* [Extracted material]:
════════════════════

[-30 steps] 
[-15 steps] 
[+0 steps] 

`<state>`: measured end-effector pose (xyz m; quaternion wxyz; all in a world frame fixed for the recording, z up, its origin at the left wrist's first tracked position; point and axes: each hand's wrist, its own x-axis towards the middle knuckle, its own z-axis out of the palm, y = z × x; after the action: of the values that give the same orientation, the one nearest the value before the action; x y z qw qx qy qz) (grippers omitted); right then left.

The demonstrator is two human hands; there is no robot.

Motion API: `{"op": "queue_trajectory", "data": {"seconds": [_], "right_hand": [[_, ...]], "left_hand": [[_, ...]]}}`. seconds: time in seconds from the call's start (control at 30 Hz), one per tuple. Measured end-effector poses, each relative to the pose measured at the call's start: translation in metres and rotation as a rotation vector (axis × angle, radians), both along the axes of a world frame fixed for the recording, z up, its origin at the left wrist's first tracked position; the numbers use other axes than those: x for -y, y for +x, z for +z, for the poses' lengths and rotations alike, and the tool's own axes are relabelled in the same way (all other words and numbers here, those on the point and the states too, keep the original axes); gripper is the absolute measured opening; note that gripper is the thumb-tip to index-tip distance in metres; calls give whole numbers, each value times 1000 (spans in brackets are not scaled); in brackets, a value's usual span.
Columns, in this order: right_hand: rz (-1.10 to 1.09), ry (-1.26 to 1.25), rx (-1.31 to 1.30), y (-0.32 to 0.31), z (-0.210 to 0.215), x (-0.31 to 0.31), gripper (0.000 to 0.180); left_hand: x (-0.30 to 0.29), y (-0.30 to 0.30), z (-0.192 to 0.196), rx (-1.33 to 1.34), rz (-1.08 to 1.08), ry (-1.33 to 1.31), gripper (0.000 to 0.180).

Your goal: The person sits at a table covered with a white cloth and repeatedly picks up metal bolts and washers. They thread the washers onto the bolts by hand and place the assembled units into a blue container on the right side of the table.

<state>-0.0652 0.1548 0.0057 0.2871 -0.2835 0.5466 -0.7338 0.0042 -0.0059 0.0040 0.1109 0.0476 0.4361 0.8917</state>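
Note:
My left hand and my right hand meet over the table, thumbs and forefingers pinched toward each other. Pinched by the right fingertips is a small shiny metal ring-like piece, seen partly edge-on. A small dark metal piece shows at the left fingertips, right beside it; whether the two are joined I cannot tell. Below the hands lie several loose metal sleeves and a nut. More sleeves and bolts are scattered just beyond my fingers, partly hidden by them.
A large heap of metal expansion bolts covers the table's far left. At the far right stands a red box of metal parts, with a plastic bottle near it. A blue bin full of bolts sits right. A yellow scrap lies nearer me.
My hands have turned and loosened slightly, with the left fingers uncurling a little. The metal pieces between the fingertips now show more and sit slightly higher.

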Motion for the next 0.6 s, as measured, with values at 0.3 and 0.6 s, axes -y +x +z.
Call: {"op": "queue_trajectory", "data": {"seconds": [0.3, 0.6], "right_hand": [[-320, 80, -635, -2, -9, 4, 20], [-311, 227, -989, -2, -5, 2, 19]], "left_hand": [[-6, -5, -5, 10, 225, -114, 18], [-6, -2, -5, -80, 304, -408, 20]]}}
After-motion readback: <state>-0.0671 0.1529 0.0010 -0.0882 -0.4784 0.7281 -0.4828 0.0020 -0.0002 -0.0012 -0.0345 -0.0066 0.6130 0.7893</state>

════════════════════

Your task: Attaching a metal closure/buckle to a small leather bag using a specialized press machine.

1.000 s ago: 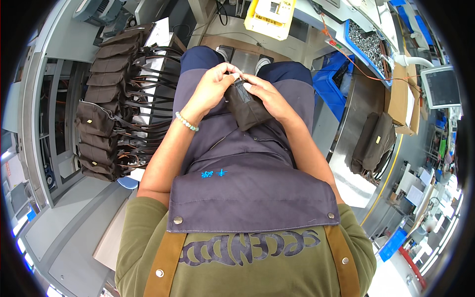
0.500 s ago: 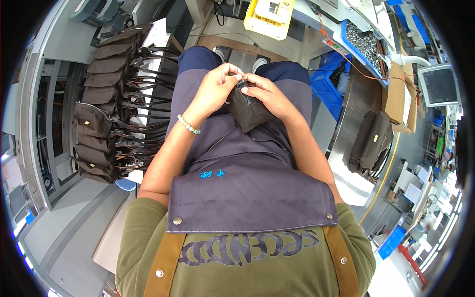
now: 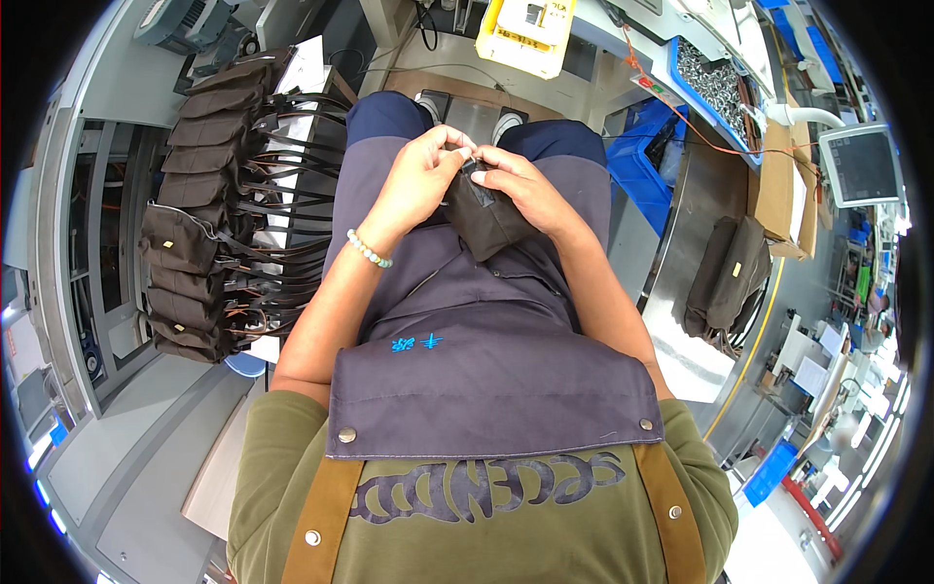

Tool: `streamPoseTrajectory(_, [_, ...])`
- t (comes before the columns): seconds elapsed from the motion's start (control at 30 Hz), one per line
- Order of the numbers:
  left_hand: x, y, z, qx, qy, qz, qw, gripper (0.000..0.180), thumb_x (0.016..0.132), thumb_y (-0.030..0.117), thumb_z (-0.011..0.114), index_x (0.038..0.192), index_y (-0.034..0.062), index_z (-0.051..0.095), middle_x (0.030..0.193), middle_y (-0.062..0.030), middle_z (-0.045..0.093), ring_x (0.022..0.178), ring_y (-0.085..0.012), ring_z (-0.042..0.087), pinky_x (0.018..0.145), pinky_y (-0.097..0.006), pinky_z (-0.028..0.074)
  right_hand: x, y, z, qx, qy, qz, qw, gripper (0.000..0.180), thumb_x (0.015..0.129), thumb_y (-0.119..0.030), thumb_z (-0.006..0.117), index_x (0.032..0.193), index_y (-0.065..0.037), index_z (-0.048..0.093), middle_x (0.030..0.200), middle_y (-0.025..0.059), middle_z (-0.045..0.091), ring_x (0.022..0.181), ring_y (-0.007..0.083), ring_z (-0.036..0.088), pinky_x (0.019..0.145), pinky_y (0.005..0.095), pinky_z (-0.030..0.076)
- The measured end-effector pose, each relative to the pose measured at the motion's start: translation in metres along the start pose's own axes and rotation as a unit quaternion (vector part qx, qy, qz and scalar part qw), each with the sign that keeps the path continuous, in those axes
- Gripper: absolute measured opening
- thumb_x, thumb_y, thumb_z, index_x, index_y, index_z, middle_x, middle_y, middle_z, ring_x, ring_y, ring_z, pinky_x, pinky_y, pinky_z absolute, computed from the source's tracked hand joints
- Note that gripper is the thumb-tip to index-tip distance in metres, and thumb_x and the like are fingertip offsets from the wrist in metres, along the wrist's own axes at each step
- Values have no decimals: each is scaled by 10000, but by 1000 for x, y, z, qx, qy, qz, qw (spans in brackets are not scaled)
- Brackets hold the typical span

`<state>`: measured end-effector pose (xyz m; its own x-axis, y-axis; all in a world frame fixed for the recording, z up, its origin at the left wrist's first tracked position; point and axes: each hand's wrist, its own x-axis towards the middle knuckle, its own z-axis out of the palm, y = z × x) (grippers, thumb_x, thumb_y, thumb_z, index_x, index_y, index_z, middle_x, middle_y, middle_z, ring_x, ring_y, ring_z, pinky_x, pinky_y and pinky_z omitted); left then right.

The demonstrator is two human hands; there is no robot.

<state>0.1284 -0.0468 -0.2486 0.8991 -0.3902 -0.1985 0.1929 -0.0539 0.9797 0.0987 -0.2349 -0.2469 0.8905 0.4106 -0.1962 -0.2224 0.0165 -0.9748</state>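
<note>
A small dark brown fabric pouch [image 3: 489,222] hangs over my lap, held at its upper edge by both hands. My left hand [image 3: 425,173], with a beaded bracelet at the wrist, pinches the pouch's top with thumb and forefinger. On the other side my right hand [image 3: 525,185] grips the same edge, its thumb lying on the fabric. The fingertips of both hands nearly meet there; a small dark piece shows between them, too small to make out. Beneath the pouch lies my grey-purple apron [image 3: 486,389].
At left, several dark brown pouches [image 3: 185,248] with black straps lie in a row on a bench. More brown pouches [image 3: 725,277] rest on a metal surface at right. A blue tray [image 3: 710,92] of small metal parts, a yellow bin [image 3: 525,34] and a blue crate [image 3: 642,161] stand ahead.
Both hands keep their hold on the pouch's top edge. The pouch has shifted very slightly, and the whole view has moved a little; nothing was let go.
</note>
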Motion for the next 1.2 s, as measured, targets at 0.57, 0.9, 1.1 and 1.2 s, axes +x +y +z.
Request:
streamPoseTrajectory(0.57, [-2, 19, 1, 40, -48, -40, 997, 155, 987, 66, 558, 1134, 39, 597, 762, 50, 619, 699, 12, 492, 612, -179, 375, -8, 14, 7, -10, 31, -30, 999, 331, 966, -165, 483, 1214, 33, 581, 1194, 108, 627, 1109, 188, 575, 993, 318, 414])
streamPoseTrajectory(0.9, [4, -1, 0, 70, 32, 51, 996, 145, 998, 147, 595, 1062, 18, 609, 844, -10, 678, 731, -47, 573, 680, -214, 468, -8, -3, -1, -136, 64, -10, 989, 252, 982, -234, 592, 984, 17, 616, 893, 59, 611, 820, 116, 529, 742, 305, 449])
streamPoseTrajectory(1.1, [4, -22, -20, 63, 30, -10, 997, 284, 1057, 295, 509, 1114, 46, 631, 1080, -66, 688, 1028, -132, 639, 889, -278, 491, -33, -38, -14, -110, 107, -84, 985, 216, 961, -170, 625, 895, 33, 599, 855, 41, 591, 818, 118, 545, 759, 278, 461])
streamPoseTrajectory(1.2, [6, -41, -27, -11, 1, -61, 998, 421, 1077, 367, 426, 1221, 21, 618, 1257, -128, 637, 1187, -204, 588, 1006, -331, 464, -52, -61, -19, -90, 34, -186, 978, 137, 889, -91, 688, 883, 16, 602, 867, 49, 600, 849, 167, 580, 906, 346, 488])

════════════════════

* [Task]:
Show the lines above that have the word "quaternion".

* [Task answer]:
`<state>`: measured end-effector pose (xyz m; quaternion wxyz; all in a world frame fixed for the recording, z up, its origin at the left wrist's first tracked position; point and axes: each hand's wrist, its own x-axis towards the middle knuckle, its own z-axis out of the palm, y = z × x; after the action: of the values that give the same orientation, the one nearest the value before the action; x y z qw qx qy qz) (grippers omitted); right then left.
- The measured end-effector pose, each relative to the pose measured at the motion's start: translation in metres along the start pose's own axes and rotation as a unit quaternion (vector part qx, qy, qz and scalar part qw), each with the sign that keeps the path continuous, in those axes

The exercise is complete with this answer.